Aku menjadi sedikit gusar, bisakah aku mengalahkannya jika benar-benar bertarung. Nyaliku sekarang menjadi kempis, situasi seperti ini tidak aku duga sebelumnya. Dalam kebimbangan antara rasa takut dan keberanian yang berusaha terus aku kobarkan, tiba-tiba seluruh binatang hutan berteriak menyemangatiku. Dukungan ini membuat keberanianku berlipat-lipat. Bagaimanapun aku sesungguhnya adalah seekor macan, si raja rimba, yang akan selalu menang dalam setiap pertarungan.

Di antara hidup dan mati, aku maju duluan untuk memulainya, sejurus dua jurus sang pimpinan gerombolan serigala berhasil menghajarku, tapi aku bangkit, aku yang bertubuh besar tidak mungkin kalah begitu saja.

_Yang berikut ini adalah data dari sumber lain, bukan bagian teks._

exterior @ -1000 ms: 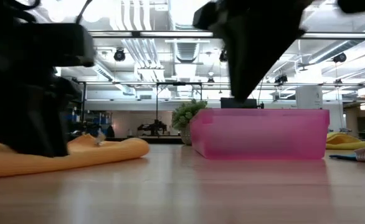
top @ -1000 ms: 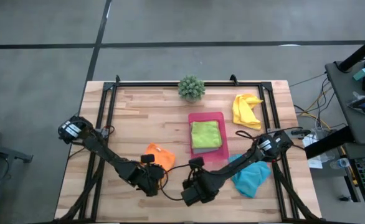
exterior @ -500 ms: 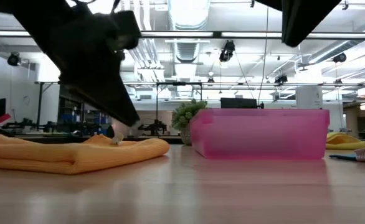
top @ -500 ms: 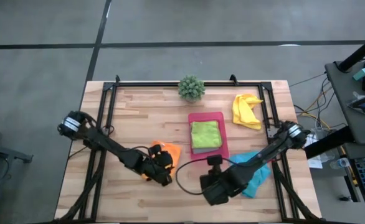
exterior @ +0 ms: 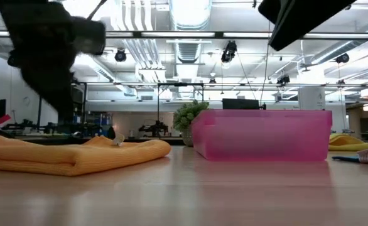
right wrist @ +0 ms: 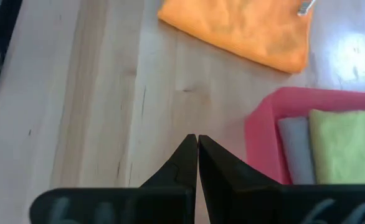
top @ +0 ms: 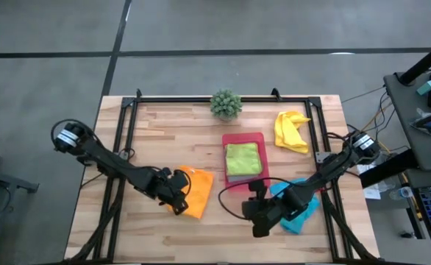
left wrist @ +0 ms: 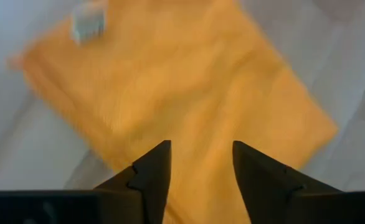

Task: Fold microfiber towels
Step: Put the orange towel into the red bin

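Note:
The orange towel (top: 195,193) lies folded into a flat rectangle on the table's near left part, its white tag (left wrist: 87,18) at one corner. My left gripper (left wrist: 201,163) hangs open above it, clear of the cloth. My right gripper (right wrist: 197,155) is shut and holds nothing. It hangs over bare wood (top: 256,221) between the orange towel and the turquoise towel (top: 302,207). The lime green towel (top: 243,158) lies folded on a grey towel (right wrist: 293,149) in the pink tray (top: 243,138). The yellow towel (top: 291,130) lies crumpled at the far right.
A small potted plant (top: 226,103) stands at the far edge's middle. A black frame (top: 127,125) runs along the table's left, far and right sides. There is bare wood in front of the tray and along the near edge.
My left gripper has risen off the orange towel and drawn back toward the table's left. The towel's right edge has come toward the tray, and the towel now lies as a wider flat rectangle. My right gripper has gone toward the table's right edge, away from the orange towel.

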`<action>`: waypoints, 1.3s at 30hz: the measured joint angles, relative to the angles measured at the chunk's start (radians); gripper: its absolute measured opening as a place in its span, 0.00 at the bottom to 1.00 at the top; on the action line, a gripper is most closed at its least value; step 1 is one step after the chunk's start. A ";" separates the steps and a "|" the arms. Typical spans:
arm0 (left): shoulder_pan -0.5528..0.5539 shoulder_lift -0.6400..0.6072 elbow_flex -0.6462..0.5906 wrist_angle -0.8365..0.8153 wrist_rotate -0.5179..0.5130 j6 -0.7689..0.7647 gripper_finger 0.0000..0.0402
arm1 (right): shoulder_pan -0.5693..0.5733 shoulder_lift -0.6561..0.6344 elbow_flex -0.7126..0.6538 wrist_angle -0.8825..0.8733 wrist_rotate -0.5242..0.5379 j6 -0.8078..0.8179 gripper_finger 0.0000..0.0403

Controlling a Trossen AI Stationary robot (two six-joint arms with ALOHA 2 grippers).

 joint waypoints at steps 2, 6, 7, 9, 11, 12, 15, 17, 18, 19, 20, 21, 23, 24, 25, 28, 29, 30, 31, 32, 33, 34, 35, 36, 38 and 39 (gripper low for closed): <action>0.005 -0.022 -0.030 0.008 0.033 -0.035 0.44 | 0.000 0.000 -0.029 0.066 0.000 0.001 0.02; 0.008 -0.066 -0.095 0.006 0.056 -0.044 0.55 | 0.000 0.013 -0.085 0.262 0.000 -0.038 0.02; 0.008 -0.076 -0.107 0.004 0.062 -0.027 0.57 | 0.000 0.021 -0.096 0.302 0.001 -0.047 0.02; -0.002 -0.100 -0.121 0.005 0.090 0.010 0.61 | -0.008 0.036 -0.111 0.349 -0.001 -0.051 0.02; -0.019 -0.126 -0.125 0.008 0.113 0.024 0.63 | -0.025 0.043 -0.115 0.383 -0.002 -0.036 0.02; -0.026 -0.135 -0.125 0.009 0.120 0.023 0.63 | -0.038 0.042 -0.116 0.388 -0.001 -0.033 0.02; -0.039 -0.165 -0.136 0.010 0.129 -0.040 0.64 | -0.080 0.041 -0.117 0.394 -0.002 0.021 0.02; -0.038 -0.177 -0.150 0.015 0.129 -0.095 0.64 | -0.108 0.042 -0.108 0.394 -0.008 0.111 0.02; -0.037 -0.183 -0.160 0.016 0.125 -0.117 0.64 | -0.120 0.042 -0.103 0.413 -0.009 0.151 0.02; -0.034 -0.187 -0.170 0.011 0.113 -0.133 0.64 | -0.129 0.042 -0.102 0.442 -0.009 0.186 0.02; -0.026 -0.190 -0.179 0.011 0.108 -0.142 0.64 | -0.135 0.041 -0.103 0.471 -0.006 0.222 0.02; -0.017 -0.191 -0.186 0.022 0.103 -0.152 0.64 | -0.139 0.041 -0.111 0.504 -0.004 0.252 0.02; -0.001 -0.193 -0.210 0.059 0.096 -0.156 0.64 | -0.139 0.044 -0.127 0.566 -0.007 0.305 0.02; 0.008 -0.193 -0.227 0.087 0.094 -0.153 0.64 | -0.138 0.048 -0.134 0.596 -0.009 0.327 0.02; 0.019 -0.191 -0.246 0.128 0.094 -0.143 0.64 | -0.137 0.053 -0.138 0.617 -0.009 0.349 0.02; 0.051 -0.182 -0.290 0.174 0.095 -0.133 0.64 | -0.135 0.084 -0.137 0.625 -0.009 0.442 0.02; 0.062 -0.176 -0.299 0.174 0.091 -0.131 0.64 | -0.136 0.102 -0.131 0.620 -0.008 0.469 0.02; 0.067 -0.171 -0.309 0.176 0.081 -0.128 0.64 | -0.136 0.122 -0.122 0.614 -0.009 0.493 0.02; 0.071 -0.170 -0.319 0.176 0.069 -0.117 0.64 | -0.136 0.145 -0.112 0.612 -0.008 0.514 0.02; 0.074 -0.169 -0.327 0.183 0.060 -0.108 0.64 | -0.136 0.168 -0.099 0.611 -0.008 0.540 0.02; 0.079 -0.167 -0.334 0.207 0.053 -0.096 0.64 | -0.136 0.191 -0.085 0.613 -0.008 0.571 0.02; 0.083 -0.163 -0.338 0.232 0.052 -0.081 0.64 | -0.136 0.213 -0.070 0.615 -0.009 0.601 0.02; 0.086 -0.158 -0.341 0.258 0.050 -0.066 0.64 | -0.136 0.236 -0.056 0.615 -0.010 0.629 0.02; 0.087 -0.155 -0.344 0.281 0.050 -0.050 0.64 | -0.136 0.256 -0.043 0.611 -0.016 0.656 0.02; 0.088 -0.152 -0.351 0.328 0.049 -0.024 0.64 | -0.136 0.288 -0.023 0.604 -0.032 0.696 0.02; 0.090 -0.149 -0.352 0.341 0.048 -0.014 0.64 | -0.139 0.299 -0.014 0.602 -0.032 0.711 0.02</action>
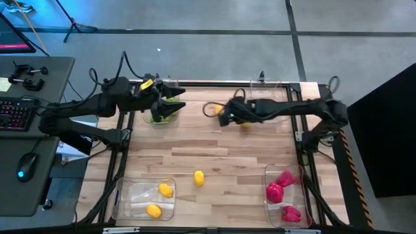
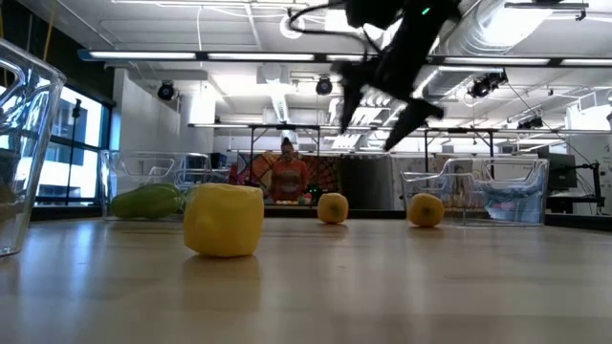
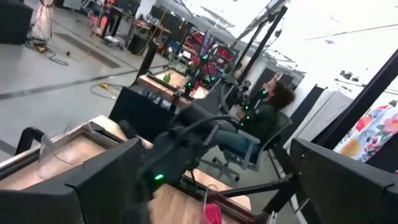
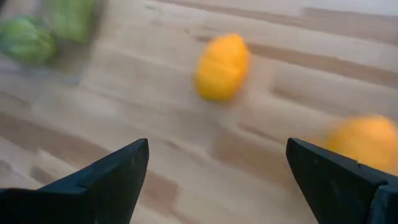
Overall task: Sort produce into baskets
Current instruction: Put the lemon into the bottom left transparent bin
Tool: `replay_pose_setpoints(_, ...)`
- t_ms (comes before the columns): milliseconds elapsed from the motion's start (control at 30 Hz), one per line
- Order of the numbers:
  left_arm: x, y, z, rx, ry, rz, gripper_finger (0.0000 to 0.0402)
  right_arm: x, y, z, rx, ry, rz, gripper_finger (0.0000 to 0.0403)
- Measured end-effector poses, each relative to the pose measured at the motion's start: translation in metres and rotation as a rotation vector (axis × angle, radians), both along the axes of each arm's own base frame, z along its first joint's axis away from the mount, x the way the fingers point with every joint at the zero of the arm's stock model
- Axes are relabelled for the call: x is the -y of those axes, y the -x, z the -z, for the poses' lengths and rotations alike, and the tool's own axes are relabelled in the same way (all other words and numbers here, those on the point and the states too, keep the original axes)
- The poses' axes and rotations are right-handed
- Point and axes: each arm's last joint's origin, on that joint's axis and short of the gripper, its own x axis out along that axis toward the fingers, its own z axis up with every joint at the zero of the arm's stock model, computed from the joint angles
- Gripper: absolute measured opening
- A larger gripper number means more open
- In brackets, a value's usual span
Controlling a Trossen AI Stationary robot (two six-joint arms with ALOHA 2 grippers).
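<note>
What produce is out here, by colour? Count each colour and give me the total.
Yellow pieces: 3
Orange pieces: 2
Magenta-red pieces: 3
Green pieces: 2 that can be made out
Total: 10

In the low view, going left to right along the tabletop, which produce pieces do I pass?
Green produce → big yellow piece nearest the camera → small orange piece → second orange piece, just left of a clear bin.
</note>
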Motion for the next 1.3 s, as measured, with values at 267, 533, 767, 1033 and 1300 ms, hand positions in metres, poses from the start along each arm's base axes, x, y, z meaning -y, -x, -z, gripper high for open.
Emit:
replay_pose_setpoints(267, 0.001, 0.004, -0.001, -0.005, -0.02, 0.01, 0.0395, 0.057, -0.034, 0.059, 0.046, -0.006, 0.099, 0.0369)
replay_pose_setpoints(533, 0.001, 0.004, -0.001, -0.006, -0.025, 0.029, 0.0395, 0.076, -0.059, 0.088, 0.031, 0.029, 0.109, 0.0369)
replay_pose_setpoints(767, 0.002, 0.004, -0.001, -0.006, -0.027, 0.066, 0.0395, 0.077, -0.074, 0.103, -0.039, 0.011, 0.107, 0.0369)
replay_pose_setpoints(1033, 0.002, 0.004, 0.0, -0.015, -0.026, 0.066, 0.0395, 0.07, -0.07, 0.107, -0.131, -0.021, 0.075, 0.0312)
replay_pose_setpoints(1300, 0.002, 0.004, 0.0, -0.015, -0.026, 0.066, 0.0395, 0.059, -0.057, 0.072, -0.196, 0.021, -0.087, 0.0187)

Dia kembali bertubi-tubi menyerangku, terlihat jelas bahwa sang pimpinan serigala ini sangat lihai berkelahi. Beberapa kali cakarnya sempat mengenai tubuhku, akan tetapi lama-kelamaan aku dapat menghindar dari serangan-serangannya.

Dengan cara terus menghindar sekarang ganti aku yang mengendalikan pertarungan.
Pada satu kesempatan, aku hujamkan cakarku yang tajam ke bagian perutnya, sang serigala langsung jatuh, aku lihat dia sulit berdiri, sorot matanya yang buas perlahan meredup dan mengiba. Para binatang hutan terdiam melihat kemenanganku, mereka seakan tak percaya, aku yang pada awal pertarungan jadi bulan-bulanan, pada akhirnya dapat mengalahkan sang serigala.

"Tolong lepaskan aku, aku tidak akan mengganggu hutan ini lagi," pinta serigala besar itu dengan lirih. Aku memandang lawanku yang tak berdaya dengan penuh rasa kasihan.

“Pergilah dari hutan ini dan jangan pernah kembali, kami tak ingin melihatmu lagi,” ucapku pada lawan yang telah aku kalahkan tersebut.

“Hore… hore… hore…,” teriak para binatang serentak bersamaan dengan lenyapnya sang serigala keluar dari hutan. Akhirnya mereka terbebas dari marabahaya.
“Terima kasih, kau telah menyelamatkan nyawa kami," ucap Kelinci tua yang diikuti oleh semua binatang.

“Maaf kami telah menolakmu menjadi teman kami, sebenarnya kami tidak membencimu, kami hanya takut denganmu,” kata Orang Utan sambil menjabat tanganku. Tak kusangka akhirnya mereka mau menjadi temanku sekarang, aku bahagia sekali.

Sejak peristiwa tersebut, aku tidak lagi menjadi macan yang kesepian walaupun aku tetap menjadi macan aneh yang tidak suka makan daging. Aku malah bersyukur ternyata keanehanku membuat aku tidak lagi ditakuti dan diasingkan oleh semua binatang di hutan, mereka sekarang menjadi temanku, bahkan kemudian aku diangkat menjadi pelindung mereka, menjadi seorang raja rimba yang sesungguhnya, raja yang dihormati dan disayangi oleh seluruh rakyatnya.